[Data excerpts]
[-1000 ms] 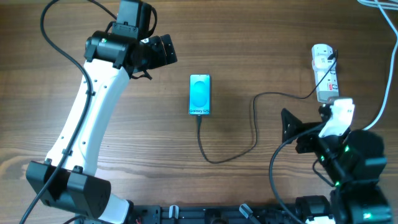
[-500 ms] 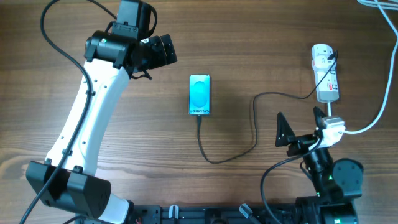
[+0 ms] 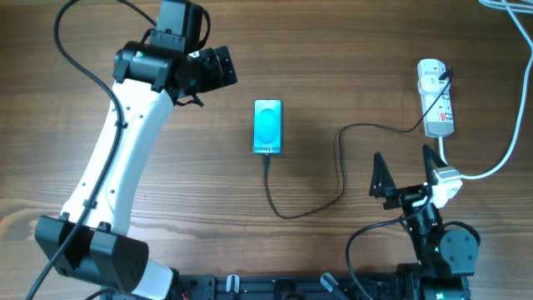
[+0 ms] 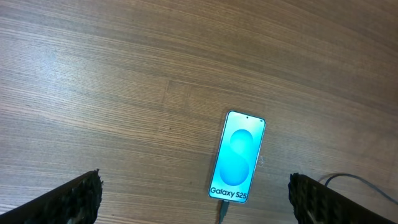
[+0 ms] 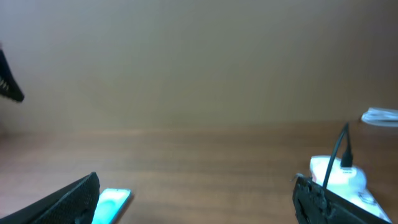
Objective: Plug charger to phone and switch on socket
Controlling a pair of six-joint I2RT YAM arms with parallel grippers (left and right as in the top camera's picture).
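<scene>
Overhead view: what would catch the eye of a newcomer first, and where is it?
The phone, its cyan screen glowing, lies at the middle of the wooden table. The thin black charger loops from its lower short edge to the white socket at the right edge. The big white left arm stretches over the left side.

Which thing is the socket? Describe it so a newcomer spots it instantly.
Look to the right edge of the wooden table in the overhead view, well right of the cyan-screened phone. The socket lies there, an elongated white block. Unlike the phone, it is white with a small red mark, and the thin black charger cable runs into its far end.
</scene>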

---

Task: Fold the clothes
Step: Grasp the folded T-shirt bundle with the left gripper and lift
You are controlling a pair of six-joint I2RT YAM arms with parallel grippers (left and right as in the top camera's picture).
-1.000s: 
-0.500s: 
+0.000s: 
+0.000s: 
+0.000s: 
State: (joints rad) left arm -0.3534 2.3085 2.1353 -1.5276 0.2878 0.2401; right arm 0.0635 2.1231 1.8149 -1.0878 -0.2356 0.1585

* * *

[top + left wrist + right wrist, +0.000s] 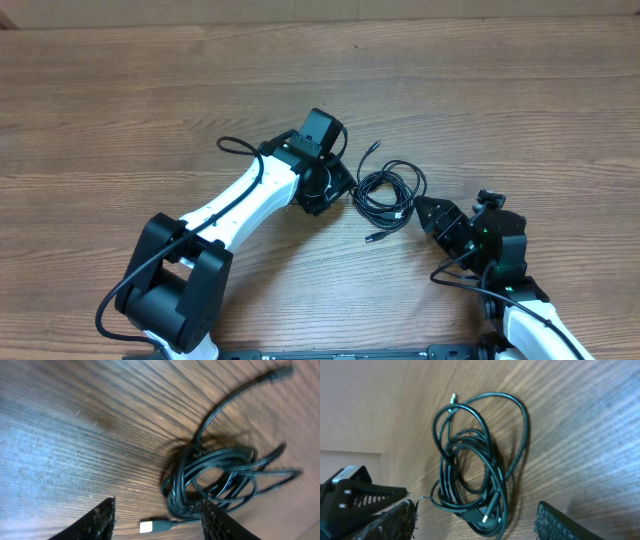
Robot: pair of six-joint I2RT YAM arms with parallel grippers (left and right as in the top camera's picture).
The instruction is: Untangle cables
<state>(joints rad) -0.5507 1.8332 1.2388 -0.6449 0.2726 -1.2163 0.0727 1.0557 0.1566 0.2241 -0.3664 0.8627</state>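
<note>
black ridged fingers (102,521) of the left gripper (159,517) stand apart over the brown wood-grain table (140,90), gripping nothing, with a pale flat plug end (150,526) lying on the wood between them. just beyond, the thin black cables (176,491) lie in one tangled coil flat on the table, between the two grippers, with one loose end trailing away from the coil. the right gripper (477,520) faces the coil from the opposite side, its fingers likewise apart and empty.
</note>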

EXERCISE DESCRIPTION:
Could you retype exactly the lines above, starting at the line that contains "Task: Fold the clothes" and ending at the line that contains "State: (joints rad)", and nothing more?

EXERCISE RESPONSE:
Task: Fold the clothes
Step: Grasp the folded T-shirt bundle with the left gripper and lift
You are controlling a pair of six-joint I2RT YAM arms with parallel grippers (left and right as in the top camera's picture).
-1.000s: 
-0.500s: 
+0.000s: 
+0.000s: 
+0.000s: 
State: (joints rad) left arm -0.3534 2.3085 2.1353 -1.5276 0.2878 0.2401; right arm 0.0635 2.1231 1.8149 -1.0878 -0.2356 0.1585

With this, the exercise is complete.